Smith told IWPR that the issue of surveillance cameras may foreshadow more problems, because there seems to be an “inherent uncertainty over who has the power to do what”.



She pointed out that the two individuals currently held at the ICC detention facility belong to different legal regimes, and that “ICC judges do not have a say over one of the accused [Taylor]”.



Smith also expressed broader concerns about what would happen if other tribunals such as the Iraqi Special Tribunal asked for persons they had indicted to be held in the ICC’s detention facilities. This could be problematic, for instance because the Iraqi tribunal can issued the death penalty, while the ICC does not.

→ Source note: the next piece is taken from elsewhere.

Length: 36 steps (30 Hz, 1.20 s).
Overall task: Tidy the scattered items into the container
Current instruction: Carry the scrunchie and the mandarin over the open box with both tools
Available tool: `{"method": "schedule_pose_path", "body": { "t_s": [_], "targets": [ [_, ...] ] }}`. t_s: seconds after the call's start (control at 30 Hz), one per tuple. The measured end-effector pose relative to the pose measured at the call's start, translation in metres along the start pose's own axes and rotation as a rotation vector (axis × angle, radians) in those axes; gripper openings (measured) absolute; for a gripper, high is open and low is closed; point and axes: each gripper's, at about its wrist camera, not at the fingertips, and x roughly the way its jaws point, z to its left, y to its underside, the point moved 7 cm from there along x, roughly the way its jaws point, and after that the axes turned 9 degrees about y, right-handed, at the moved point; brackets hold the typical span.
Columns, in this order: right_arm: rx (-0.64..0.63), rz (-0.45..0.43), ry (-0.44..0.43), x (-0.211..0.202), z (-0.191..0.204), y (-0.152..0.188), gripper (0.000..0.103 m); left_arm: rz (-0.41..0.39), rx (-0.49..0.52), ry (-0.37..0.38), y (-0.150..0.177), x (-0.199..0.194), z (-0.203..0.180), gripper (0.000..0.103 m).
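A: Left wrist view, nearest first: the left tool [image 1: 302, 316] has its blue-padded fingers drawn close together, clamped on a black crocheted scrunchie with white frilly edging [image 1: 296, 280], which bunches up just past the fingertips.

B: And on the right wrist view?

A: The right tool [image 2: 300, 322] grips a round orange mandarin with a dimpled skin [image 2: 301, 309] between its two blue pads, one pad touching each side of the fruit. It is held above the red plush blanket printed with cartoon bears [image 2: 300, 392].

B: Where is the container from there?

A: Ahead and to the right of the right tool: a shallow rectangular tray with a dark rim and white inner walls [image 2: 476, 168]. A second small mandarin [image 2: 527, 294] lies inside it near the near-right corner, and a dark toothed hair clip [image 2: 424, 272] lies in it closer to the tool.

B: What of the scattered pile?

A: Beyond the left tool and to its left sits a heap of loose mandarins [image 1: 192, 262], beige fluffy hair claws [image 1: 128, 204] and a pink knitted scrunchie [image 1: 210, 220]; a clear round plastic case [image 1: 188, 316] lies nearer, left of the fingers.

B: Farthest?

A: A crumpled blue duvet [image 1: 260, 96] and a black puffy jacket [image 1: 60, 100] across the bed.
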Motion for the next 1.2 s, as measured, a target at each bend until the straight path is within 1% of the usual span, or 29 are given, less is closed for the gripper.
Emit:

Speaking from South Africa, Justice Richard Goldstone, an international justice expert and war crimes prosecutor, told IWPR that it was clear that “SCSL judges have to be completely in charge of all procedures and rules that apply”.



The former Liberian leader may be in detention on ICC premises, but Goldstone insisted, “This is merely a housing arrangement and the ICC has no jurisdiction over decisions relating to Taylor.”



Khan stressed that Taylor’s legally privileged consultations with his defence team have been monitored since November 2006, and the “apparent inability of the Special Court registry and the ICC registry to resolve the issue in an expedient and transparent fashion forced the defence to suspend consultations”.



Khan said the defence was kept “entirely in the dark” for two-and-a-half weeks as to what action the SCSL registry was taking either to deal with its complaint, or to implement the decision of the Special Court’s president.



Avi Singh, who also works on Taylor’s defence told IWPR that although no formal appeal has yet been filed to push the trial back, “there of course exists good cause for it, and it is something that will need to be decided”.



He said that the prejudice suffered by his client related not only to the 18-day freeze when “we were forced to suspend legal consultations”, but also to the preceding period since the camera was installed, in which “we have continued legal consultations with some prejudice for more than three months, and under protest”.



“We ended up expanding considerable energy fighting the camera, when a reasonable administrative decision would have let us focus on the case,” added Singh.



Khan said the question of a possible postponement of the trial start was a matter for the three trial chamber judges – Justice Julia Sebutinde, Justice Richard Lussick and Justice Teresa Doherty – to decide on.



Taylor’s trial is due to start in The Hague in June 2007.



Katy Glassborow is an IWPR reporter in The Hague.